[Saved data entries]
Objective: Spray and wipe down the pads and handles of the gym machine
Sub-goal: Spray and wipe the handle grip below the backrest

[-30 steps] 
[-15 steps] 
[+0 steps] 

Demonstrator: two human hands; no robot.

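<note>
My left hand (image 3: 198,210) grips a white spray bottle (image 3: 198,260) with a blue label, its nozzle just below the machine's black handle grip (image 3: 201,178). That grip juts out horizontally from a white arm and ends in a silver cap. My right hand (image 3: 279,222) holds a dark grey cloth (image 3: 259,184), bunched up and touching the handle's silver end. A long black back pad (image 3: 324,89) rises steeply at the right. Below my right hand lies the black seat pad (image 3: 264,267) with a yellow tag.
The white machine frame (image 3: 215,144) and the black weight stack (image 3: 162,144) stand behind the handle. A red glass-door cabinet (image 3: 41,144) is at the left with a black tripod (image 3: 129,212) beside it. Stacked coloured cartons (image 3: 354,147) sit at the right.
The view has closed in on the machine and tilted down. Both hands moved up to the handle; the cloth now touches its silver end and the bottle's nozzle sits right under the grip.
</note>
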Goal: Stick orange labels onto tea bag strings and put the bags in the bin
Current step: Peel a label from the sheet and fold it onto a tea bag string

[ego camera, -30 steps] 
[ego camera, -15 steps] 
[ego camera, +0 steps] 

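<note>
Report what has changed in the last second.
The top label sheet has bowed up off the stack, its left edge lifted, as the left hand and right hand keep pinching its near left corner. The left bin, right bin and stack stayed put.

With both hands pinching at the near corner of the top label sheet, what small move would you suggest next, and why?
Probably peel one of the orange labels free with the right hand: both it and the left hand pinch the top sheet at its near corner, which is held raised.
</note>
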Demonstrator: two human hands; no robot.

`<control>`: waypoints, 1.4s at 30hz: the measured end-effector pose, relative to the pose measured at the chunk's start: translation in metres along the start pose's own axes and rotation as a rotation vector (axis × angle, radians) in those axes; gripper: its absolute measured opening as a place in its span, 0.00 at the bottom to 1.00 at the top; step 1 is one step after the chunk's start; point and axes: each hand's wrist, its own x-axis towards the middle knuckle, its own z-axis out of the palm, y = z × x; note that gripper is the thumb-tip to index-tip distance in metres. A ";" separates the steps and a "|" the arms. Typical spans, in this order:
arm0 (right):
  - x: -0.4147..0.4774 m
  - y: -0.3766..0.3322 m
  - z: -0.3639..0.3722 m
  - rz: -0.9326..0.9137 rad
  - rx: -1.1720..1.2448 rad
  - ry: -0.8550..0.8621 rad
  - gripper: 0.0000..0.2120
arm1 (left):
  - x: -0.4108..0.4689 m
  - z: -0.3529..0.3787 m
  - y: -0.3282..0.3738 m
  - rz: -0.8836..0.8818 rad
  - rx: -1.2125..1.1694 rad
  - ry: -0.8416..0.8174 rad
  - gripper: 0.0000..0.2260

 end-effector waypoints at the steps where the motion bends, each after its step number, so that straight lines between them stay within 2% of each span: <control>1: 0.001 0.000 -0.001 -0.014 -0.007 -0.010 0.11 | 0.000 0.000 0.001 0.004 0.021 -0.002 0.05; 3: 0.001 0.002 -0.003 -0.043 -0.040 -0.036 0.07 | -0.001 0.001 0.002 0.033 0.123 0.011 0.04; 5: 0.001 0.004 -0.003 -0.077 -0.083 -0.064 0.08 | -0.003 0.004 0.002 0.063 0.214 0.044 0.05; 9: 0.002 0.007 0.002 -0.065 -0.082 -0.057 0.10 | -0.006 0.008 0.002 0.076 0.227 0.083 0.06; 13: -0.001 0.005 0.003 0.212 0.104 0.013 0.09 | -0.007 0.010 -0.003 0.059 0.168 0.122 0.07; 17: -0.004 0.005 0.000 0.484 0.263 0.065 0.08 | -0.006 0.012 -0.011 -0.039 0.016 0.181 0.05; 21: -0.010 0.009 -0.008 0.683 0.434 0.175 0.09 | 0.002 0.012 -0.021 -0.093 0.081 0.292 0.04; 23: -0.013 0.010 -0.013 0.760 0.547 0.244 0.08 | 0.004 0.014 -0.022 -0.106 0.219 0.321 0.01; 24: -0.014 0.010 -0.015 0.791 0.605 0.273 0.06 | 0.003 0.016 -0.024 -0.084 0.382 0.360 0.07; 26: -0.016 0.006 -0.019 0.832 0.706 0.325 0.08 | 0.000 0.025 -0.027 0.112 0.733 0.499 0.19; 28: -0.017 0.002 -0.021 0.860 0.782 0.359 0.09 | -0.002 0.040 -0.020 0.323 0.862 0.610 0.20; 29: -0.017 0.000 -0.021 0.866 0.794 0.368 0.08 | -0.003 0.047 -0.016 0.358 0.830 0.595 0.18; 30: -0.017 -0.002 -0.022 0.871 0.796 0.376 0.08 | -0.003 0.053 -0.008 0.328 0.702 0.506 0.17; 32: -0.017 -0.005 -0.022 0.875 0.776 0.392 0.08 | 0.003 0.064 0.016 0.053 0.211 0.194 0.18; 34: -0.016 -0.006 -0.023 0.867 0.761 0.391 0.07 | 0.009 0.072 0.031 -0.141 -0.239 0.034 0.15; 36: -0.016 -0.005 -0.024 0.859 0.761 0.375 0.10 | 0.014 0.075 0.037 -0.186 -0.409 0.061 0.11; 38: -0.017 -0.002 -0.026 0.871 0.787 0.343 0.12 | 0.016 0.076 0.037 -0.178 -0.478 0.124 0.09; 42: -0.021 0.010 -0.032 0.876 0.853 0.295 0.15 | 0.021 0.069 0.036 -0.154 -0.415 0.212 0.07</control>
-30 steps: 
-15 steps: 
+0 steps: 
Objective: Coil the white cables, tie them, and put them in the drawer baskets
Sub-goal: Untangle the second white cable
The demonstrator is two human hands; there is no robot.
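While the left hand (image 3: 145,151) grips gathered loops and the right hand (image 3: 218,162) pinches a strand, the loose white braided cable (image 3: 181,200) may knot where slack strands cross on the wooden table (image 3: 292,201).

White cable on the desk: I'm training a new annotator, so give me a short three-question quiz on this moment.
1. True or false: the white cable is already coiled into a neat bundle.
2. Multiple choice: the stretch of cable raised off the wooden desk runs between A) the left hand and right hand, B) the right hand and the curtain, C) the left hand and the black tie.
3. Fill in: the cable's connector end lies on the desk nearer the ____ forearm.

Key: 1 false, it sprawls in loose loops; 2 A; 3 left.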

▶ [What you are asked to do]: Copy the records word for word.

▶ [The completed task]:
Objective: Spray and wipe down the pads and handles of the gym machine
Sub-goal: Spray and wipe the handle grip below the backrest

[-30 steps] 
[-15 steps] 
[+0 steps] 

Demonstrator: two human hands; no robot.

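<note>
My left hand (image 3: 198,210) grips a white spray bottle (image 3: 198,260) with a blue label, its nozzle just below the machine's black handle grip (image 3: 201,178). That grip juts out horizontally from a white arm and ends in a silver cap. My right hand (image 3: 279,222) holds a dark grey cloth (image 3: 259,184), bunched up and touching the handle's silver end. A long black back pad (image 3: 324,89) rises steeply at the right. Below my right hand lies the black seat pad (image 3: 264,267) with a yellow tag.
The white machine frame (image 3: 215,144) and the black weight stack (image 3: 162,144) stand behind the handle. A red glass-door cabinet (image 3: 41,144) is at the left with a black tripod (image 3: 129,212) beside it. Stacked coloured cartons (image 3: 354,147) sit at the right.
The view has closed in on the machine and tilted down. Both hands moved up to the handle; the cloth now touches its silver end and the bottle's nozzle sits right under the grip.
</note>
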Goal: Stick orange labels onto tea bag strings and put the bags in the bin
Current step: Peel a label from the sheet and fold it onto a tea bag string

[ego camera, -30 steps] 
[ego camera, -15 steps] 
[ego camera, +0 steps] 

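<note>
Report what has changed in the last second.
The top label sheet has bowed up off the stack, its left edge lifted, as the left hand and right hand keep pinching its near left corner. The left bin, right bin and stack stayed put.

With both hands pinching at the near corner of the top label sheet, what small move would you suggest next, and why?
Probably peel one of the orange labels free with the right hand: both it and the left hand pinch the top sheet at its near corner, which is held raised.
</note>
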Demonstrator: two human hands; no robot.

`<control>`: waypoints, 1.4s at 30hz: the measured end-effector pose, relative to the pose measured at the chunk's start: translation in metres along the start pose's own axes and rotation as a rotation vector (axis × angle, radians) in those axes; gripper: its absolute measured opening as a place in its span, 0.00 at the bottom to 1.00 at the top; step 1 is one step after the chunk's start; point and axes: each hand's wrist, its own x-axis towards the middle knuckle, its own z-axis out of the palm, y = z × x; note that gripper is the thumb-tip to index-tip distance in metres. A ";" separates the steps and a "|" the arms. Typical spans, in this order:
arm0 (right):
  - x: -0.4147..0.4774 m
  - y: -0.3766..0.3322 m
  - z: -0.3639..0.3722 m
  - rz: -0.9326..0.9137 rad
  - rx: -1.1720..1.2448 rad
  - ry: -0.8550..0.8621 rad
  - gripper: 0.0000..0.2120
arm1 (left):
  - x: -0.4108..0.4689 m
  - z: -0.3529..0.3787 m
  - y: -0.3282..0.3738 m
  - rz: -0.8836..0.8818 rad
  - rx: -1.2125..1.1694 rad
  - ry: -0.8416..0.8174 rad
  - gripper: 0.0000..0.2260

 end-effector waypoints at the steps where the motion bends, each after its step number, so that straight lines between them stay within 2% of each span: <control>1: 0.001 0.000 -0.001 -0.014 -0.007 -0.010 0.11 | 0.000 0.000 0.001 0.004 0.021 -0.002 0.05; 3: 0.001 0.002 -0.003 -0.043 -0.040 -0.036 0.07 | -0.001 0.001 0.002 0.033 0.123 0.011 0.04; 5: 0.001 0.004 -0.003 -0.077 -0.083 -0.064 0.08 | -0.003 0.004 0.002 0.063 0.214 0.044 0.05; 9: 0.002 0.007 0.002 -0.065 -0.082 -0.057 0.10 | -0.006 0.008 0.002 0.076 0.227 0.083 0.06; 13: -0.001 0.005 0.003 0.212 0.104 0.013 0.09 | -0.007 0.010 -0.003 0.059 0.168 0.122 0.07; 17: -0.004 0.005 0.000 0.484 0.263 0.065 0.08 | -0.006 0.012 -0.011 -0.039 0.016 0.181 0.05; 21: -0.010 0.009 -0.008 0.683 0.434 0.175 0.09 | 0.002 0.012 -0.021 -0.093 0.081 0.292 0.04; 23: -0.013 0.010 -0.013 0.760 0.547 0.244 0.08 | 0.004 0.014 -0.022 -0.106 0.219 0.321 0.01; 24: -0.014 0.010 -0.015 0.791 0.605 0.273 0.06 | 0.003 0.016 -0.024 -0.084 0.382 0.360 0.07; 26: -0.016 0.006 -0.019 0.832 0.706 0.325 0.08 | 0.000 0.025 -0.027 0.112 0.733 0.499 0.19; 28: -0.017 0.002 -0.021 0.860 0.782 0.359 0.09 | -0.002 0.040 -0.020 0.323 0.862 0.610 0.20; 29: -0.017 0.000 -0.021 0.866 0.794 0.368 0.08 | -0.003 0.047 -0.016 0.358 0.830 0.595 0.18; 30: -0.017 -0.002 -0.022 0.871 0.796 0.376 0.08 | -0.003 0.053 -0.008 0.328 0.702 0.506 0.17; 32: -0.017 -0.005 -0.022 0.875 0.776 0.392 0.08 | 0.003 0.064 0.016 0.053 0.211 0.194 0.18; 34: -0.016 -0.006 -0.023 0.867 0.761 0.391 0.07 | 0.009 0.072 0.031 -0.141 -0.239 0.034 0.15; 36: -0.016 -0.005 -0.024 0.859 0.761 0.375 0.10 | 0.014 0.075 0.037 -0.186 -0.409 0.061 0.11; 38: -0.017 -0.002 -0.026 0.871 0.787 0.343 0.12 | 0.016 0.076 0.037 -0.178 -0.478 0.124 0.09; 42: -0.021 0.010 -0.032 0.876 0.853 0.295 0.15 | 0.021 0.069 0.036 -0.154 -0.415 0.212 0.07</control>
-30 steps: 
-15 steps: 
+0 steps: 
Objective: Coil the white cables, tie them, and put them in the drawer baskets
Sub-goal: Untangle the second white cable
The demonstrator is two human hands; there is no robot.
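While the left hand (image 3: 145,151) grips gathered loops and the right hand (image 3: 218,162) pinches a strand, the loose white braided cable (image 3: 181,200) may knot where slack strands cross on the wooden table (image 3: 292,201).

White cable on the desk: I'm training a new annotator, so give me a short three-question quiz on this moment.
1. True or false: the white cable is already coiled into a neat bundle.
2. Multiple choice: the stretch of cable raised off the wooden desk runs between A) the left hand and right hand, B) the right hand and the curtain, C) the left hand and the black tie.
3. Fill in: the cable's connector end lies on the desk nearer the ____ forearm.

Key: 1 false, it sprawls in loose loops; 2 A; 3 left.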

The work on this exercise has been finished.